PROBLEM
All of the data below is to be output exactly as written.

:::

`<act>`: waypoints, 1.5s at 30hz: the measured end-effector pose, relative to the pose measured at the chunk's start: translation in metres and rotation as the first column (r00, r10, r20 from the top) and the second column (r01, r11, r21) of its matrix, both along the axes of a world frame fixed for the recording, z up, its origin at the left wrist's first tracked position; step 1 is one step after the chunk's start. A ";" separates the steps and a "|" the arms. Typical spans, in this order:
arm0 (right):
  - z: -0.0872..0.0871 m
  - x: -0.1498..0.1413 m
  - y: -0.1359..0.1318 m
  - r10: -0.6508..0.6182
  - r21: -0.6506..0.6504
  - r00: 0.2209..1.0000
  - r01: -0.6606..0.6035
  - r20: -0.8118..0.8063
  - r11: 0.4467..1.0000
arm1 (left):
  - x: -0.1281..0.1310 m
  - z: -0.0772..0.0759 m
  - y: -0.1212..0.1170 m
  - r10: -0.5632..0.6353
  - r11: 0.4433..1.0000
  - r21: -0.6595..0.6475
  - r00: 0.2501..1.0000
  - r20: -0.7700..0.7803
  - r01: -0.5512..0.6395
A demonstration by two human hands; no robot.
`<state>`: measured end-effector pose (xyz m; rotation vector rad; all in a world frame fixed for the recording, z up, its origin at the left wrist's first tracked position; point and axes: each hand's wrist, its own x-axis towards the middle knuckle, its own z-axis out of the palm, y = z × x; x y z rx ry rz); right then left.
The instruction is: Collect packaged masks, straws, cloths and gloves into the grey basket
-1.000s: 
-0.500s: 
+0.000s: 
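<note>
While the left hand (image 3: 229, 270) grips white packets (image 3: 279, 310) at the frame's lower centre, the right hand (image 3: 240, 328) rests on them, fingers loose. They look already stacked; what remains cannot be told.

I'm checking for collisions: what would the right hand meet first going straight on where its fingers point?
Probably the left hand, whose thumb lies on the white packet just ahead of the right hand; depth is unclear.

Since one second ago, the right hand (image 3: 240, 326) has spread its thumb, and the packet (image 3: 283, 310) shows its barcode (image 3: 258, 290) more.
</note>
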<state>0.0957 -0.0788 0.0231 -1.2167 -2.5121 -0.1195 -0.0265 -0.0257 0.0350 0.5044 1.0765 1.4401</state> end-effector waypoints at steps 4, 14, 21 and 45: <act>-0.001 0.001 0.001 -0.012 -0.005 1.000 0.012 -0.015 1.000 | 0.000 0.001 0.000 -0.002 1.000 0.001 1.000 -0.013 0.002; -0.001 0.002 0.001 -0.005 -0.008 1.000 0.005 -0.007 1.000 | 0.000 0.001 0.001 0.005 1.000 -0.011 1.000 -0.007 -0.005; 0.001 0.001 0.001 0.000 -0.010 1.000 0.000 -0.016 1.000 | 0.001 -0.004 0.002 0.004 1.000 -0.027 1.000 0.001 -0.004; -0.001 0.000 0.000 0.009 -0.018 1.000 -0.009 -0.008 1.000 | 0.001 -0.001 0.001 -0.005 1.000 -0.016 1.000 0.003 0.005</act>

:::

OUTPUT BELOW
`<act>`: waypoints, 1.5s at 30hz: the measured end-effector pose, relative to the pose measured at the chunk's start: translation in metres and rotation as the first column (r00, r10, r20 from the top) and the second column (r01, r11, r21) of its matrix, both along the axes of a world frame fixed for the recording, z up, its origin at the left wrist's first tracked position; step 1 is one step after the chunk's start. A ";" separates the steps and a "|" the arms. Typical spans, in this order:
arm0 (right):
  - z: -0.0872..0.0871 m
  - x: -0.1498..0.1413 m
  - y: -0.1359..0.1318 m
  - r10: -0.6508..0.6182
  - r21: -0.6506..0.6504
  - r00: 0.2209..1.0000
  - r01: -0.6606..0.6035
  - r20: -0.8118..0.8063
  - r11: 0.4467..1.0000
arm1 (left):
  - x: -0.1281..0.1310 m
  - z: -0.0772..0.0759 m
  - y: -0.1212..0.1170 m
  - r10: -0.5632..0.6353
  - r11: 0.4433..1.0000
  - r21: -0.6595..0.6475
  - r00: 0.2501..1.0000
  - r20: -0.7700..0.7803
  - r01: -0.5512..0.6395
A demonstration by two human hands; no robot.
`<state>`: measured end-effector pose (xyz m; rotation vector rad; all in a world frame fixed for the recording, z up, its origin at the left wrist's first tracked position; point and axes: each hand's wrist, its own x-axis towards the middle knuckle, its own z-axis out of the palm, y = z × x; x y z rx ry rz); right then left.
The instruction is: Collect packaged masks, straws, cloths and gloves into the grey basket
-1.000s: 
-0.500s: 
+0.000s: 
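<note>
While the left hand (image 3: 229, 270) grips white packets (image 3: 279, 310) at the frame's lower centre, the right hand (image 3: 240, 328) rests on them, fingers loose. They look already stacked; what remains cannot be told.

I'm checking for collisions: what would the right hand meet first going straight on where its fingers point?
Probably the left hand, whose thumb lies on the white packet just ahead of the right hand; depth is unclear.

Since one second ago, the right hand (image 3: 240, 326) has spread its thumb, and the packet (image 3: 283, 310) shows its barcode (image 3: 258, 290) more.
</note>
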<state>0.0957 -0.0788 0.0231 -1.2167 -2.5121 -0.1195 -0.0265 -0.0257 0.0350 0.5044 1.0765 1.4401</state> end-effector waypoints at steps 4, 14, 21 and 45: <act>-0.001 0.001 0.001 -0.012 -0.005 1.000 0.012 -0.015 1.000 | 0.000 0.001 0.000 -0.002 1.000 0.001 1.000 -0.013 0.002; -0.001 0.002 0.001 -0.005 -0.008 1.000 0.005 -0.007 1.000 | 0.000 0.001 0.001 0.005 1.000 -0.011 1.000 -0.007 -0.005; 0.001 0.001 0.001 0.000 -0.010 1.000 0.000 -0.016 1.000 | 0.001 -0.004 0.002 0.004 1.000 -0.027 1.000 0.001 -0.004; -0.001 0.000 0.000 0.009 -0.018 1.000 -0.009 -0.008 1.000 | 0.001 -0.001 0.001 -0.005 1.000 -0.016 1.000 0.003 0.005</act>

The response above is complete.